帯文では、『推し、燃ゆ』で芥川賞を受賞した宇佐見りんさんが激賞。芥川賞候補ノミネート作品です。受賞作決定は20日。それまでに全作品読破してぜひ、受賞予想を!

こんな人におすすめ

  • 芥川賞候補作を読みたい
  • 純文学作品が好き
  • 介護について考えたい
  • 高齢者と同居している
  • 言っていない愚痴がある

あたしの本当の人生はこれから始まる。小説家志望のゆめは90歳の憎たらしいばばあと母親と3人暮らし。ままならなさを悪態に変え奮い立つ、19歳のヘヴィな日常。

河出書房新社HP

今村夏子『とんこつQ&A』

『むらさきのスカートの女』で芥川賞受賞、芦田愛菜さん主演で話題を呼んだ『星の子』の今村夏子さんの短編集。ぞくりとする日常を味わえそうな1冊です。

こんな人におすすめ

  • 芥川賞作家を読みたい
  • 純文学作品が好き
  • 笑いと恐怖を味わいたい
  • 「普通さ」を考えたい
  • 人間関係に悩んでいる

真っ直ぐだから怖い、純粋だから切ない。あの人のこと、笑えますか。“普通”の可笑しみから、私たちの真の姿と世界の深淵が顔を出す。
大将とぼっちゃんが切り盛りする中華料理店とんこつで働き始めた「わたし」。「いらっしゃいませ」を言えるようになり、居場所を見つけたはずだった。あの女が新たに雇われるまでは――(「とんこつQ&A」)
姉の同級生には、とんでもない嘘つき少年がいた。

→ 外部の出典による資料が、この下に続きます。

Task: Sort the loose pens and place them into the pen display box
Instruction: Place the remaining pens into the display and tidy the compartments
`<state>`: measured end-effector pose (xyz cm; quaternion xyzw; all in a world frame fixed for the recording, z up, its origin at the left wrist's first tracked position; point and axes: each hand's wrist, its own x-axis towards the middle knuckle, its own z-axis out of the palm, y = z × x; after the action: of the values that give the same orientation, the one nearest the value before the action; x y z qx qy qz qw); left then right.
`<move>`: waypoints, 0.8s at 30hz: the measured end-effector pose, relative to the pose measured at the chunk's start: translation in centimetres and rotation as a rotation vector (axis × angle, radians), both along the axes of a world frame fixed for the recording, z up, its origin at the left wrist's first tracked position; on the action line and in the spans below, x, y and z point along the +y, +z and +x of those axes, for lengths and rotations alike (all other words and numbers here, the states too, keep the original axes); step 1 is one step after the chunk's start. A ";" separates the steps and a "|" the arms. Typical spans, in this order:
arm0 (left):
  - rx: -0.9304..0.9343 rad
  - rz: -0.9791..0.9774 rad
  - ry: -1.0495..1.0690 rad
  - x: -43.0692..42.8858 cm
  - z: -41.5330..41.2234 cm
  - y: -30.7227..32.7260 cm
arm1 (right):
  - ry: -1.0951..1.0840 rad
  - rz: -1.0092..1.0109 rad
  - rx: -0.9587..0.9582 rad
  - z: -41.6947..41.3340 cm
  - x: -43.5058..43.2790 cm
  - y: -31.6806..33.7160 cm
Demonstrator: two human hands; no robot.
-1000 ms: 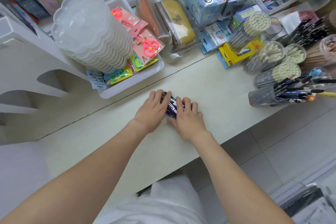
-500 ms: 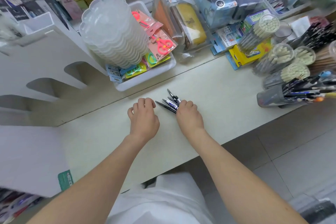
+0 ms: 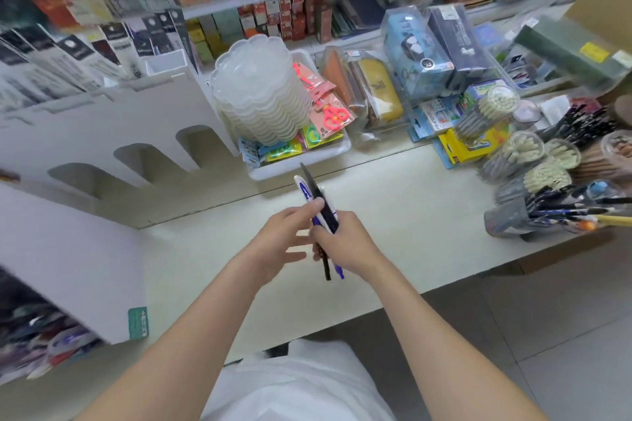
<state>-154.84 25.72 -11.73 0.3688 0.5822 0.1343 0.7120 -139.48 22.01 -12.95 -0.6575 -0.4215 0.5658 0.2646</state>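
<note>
A small bundle of pens [image 3: 313, 190], black and blue-and-white, stands almost upright above the middle of the pale counter [image 3: 410, 212]. My right hand [image 3: 345, 243] grips the bundle around its middle. My left hand [image 3: 277, 243] is beside it with straight fingers, and its thumb touches the pens near the top of my right fist. The white stepped pen display box [image 3: 113, 133] with arched slots stands on the counter at the left, well apart from both hands.
A white tray [image 3: 301, 166] with stacked clear dishes and scissor packs sits just behind the pens. Cups of pens and pencils [image 3: 533, 212] crowd the right end of the counter. Shelves of boxed goods rise behind. The counter edge and floor are below.
The pens lay on the counter under my fingers; now my right hand has lifted them upright off the surface. My left hand has come up beside them. The view has tilted upward.
</note>
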 end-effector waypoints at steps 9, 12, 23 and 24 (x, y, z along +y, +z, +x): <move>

父いわく、そういう奴はそのうち消えていなくなってしまうらしいが……(「嘘の道」)
人間の取り返しのつかない刹那を描いた4篇を収録、待望の最新作品集!

講談社HP

綿矢りさ『嫌いなら呼ぶなよ』

『インストール』で衝撃的デビュー、『蹴りたい背中』で金原ひとみさんとともに史上最年少で芥川賞を受賞した綿矢りささんによる作品集。 “新境地” に期待です!

こんな人におすすめ

  • 芥川賞作家を読みたい
  • 純文学作品が好き
  • アウトドアよりインドア
  • 暴力について考えたい
  • 心の闇を見つめたい

「一応、暴力だろ。石でも言葉でも嫌悪でも」。妻の親友の家に招かれた僕。だが突然僕の行動をめぐってミニ裁判が始まり……心に潜む “明るすぎる闇“に迫る綿矢りさ新境地!

河出書房新社HP

住野よる『腹を割ったら血が出るだけさ』

“キミスイ” こと、『君の膵臓をたべたい』で社会現象を巻き起こした住野よるさんの “極上の瀬一瞬群像劇”。今回も秀逸なタイトルに注目が集まります。

こんな人におすすめ

  • 大人気作家を読みたい
  • 青春小説が好き
  • 友情や恋愛を考えたい
  • リア充を演じている
  • 愛されたいと思っている

高校生の茜寧は、友達や恋人に囲まれ充実した日々を送っている。しかしそれは、「愛されたい」という感情に縛られ、偽りの自分を演じ続けるという苦しい毎日だった。ある日、茜寧は愛読する小説の登場人物、〈あい〉にそっくりな人と街で出逢い――。 いくつもの人生が交差して響き合う、極上の青春群像劇。

双葉社HP

以上、2022年7月の気になる新刊10選でした。読んでみたい作品が見つかったらうれしいです。
Amazonなどのネット書店でも、地元の書店でも、ぜひ予約して買い逃しがないようにしてくださいね!